Matthew L. Lister

Associate Professor of Physics

mlister@purdue.edu
Office: Physics 312
Telephone: 765-494-5171

B.S., Physics and Astronomy 1991, University of Toronto
M.S., Physics and Astronomy 1993, University of Victoria
Ph.D., Astronomy 1999, Boston University
Research Fields: High Energy Astrophysics
Research Subjects: Active Galactic Nuclei, Supermassive Black Holes, Jets & Shocks, Quasars, Blazars

Current Research

Professor Lister's research involves the study of relativistic jets powered by supermassive black holes in distant galaxies. A sub-class of these, called blazars, have jets pointing directly at us, and thus appear extremely bright due to relativistic beaming effects. Blazars dominate the sky at high energies, and are among the most energetic phenomena ever discovered in nature. Prof. Lister heads up the international MOJAVE collaboration, which is studying blazars at ultra-high resolution with the Very Long Baseline Array radio telescope, as well as the Chandra X-ray and Fermi gamma-ray observatories.
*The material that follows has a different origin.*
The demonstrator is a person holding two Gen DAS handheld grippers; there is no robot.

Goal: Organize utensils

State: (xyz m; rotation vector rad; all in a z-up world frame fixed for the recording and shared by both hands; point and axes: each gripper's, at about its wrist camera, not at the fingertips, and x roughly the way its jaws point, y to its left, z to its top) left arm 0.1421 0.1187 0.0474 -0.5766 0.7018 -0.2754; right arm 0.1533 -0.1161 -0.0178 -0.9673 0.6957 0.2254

The MOJAVE program seeks to better understand the kinematics of the jet outflows, their magnetic field structure, and their emission mechanisms.

Graduate Students

Ethan Stanley

He is examining the X-ray properties of prominent radio AGN jets on kiloparsec scales.

Postdoctoral Researchers

Joey Richards

He is studying variability properties of active galactic nuclei in the radio and gamma-ray regimes.